EXERCISE >> Answer with one number only, the count of lines in the material below that hold "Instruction".

ENTRIES SUPPLIED >>
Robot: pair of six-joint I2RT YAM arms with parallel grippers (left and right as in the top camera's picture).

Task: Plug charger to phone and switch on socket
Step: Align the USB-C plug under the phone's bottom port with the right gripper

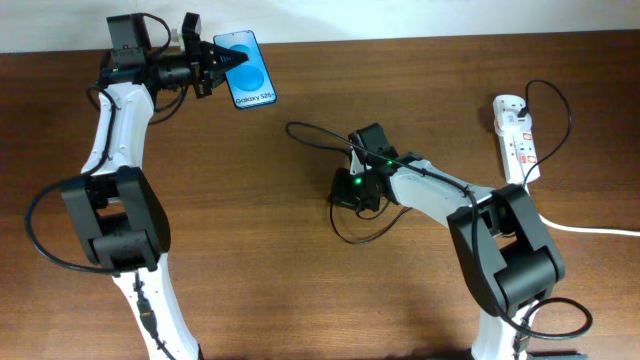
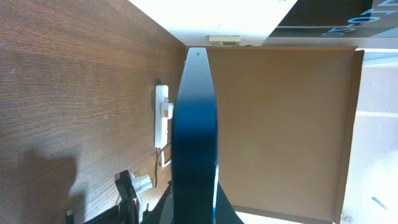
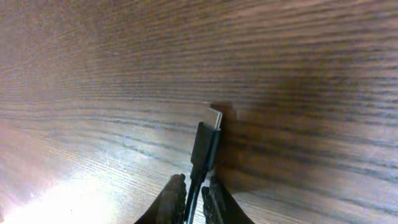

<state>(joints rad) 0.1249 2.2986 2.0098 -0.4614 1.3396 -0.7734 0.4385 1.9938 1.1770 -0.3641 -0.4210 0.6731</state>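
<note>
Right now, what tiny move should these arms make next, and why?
Probably carry the charger toward the phone: the right gripper already pinches it near its tip, the left gripper holds the phone, and the two are far apart.

Phone (image 1: 245, 68) upper-left, charger (image 3: 205, 146) central, socket (image 1: 515, 140) right
</note>
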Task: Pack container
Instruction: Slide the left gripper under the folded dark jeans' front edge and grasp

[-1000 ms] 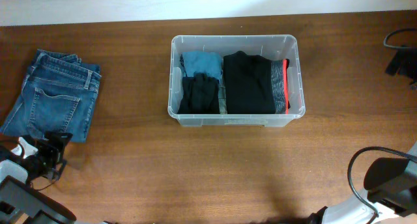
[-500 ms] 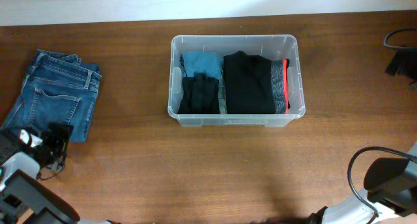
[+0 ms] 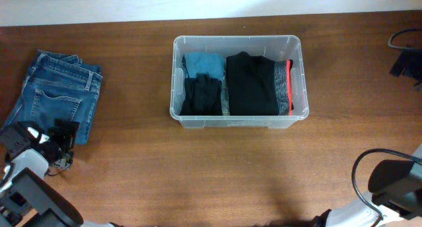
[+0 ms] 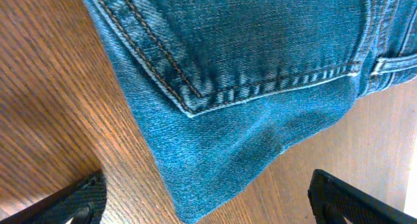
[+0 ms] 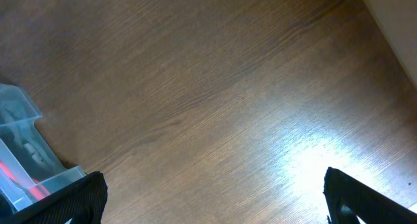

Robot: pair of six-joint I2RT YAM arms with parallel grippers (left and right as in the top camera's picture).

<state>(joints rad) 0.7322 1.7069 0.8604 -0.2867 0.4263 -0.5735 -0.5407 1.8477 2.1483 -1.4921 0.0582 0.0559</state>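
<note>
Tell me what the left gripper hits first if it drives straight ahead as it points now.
The folded jeans. The left gripper is open, with the jeans' corner right ahead of it in the wrist view, so denim likely comes first, or the table just beneath; depth is unclear.

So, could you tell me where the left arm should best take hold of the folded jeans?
Grip the jeans at the near corner, coming in low from the robot's side. That corner juts out flat over bare table, and the open left gripper has a finger on either side of it.
</note>
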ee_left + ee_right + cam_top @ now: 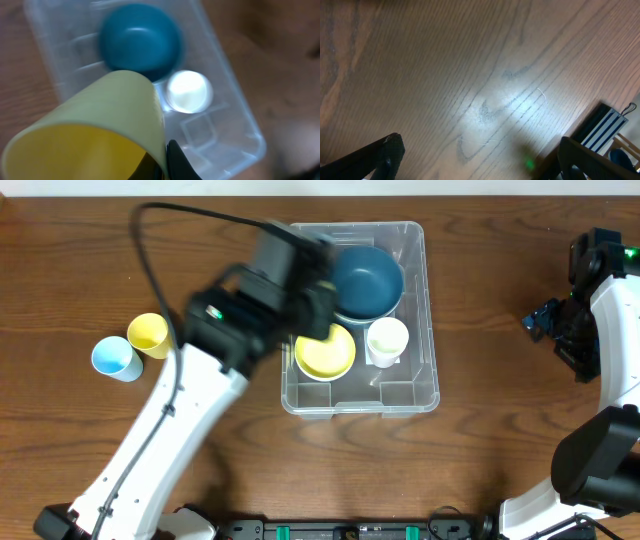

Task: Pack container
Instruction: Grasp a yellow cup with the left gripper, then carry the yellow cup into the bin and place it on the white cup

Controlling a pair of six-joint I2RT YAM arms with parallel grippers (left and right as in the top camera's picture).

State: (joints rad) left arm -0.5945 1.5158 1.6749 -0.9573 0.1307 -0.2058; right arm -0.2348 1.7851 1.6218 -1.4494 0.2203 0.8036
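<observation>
The clear plastic container (432, 330) stands at the table's middle and also shows in the left wrist view (242, 117). Inside it sit a dark blue bowl (366, 280) (140, 42) and a white cup (386, 340) (187, 91). My left gripper (312, 322) (165, 167) is shut on the rim of a yellow bowl (327, 352) (95, 125), held tilted over the container's near left part. My right gripper (545, 320) (480, 155) is open and empty over bare table at the far right.
A yellow cup (149, 334) and a light blue cup (116, 358) lie on the table at the left. The left arm's black cable (150, 260) loops over the table behind them. The table's edge and a dark striped object (600, 127) show in the right wrist view.
</observation>
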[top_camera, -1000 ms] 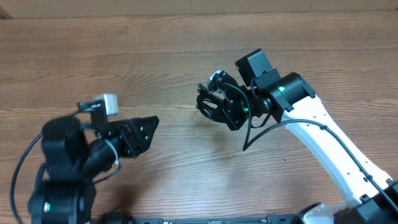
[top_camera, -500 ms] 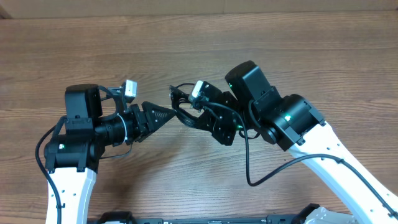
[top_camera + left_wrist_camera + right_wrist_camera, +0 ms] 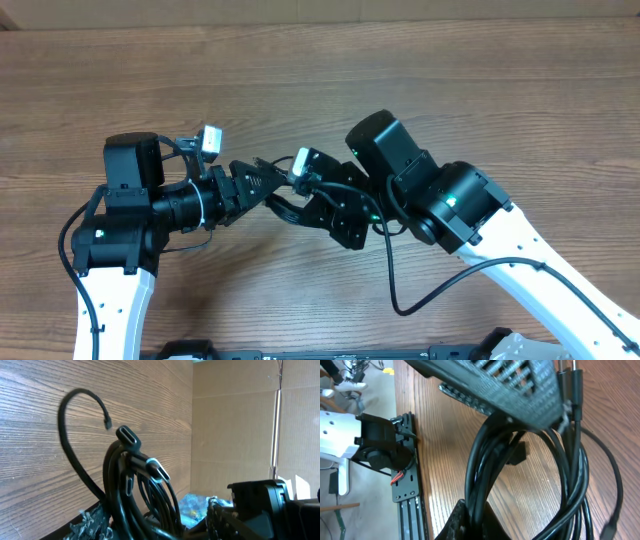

RESULT BELOW >> 2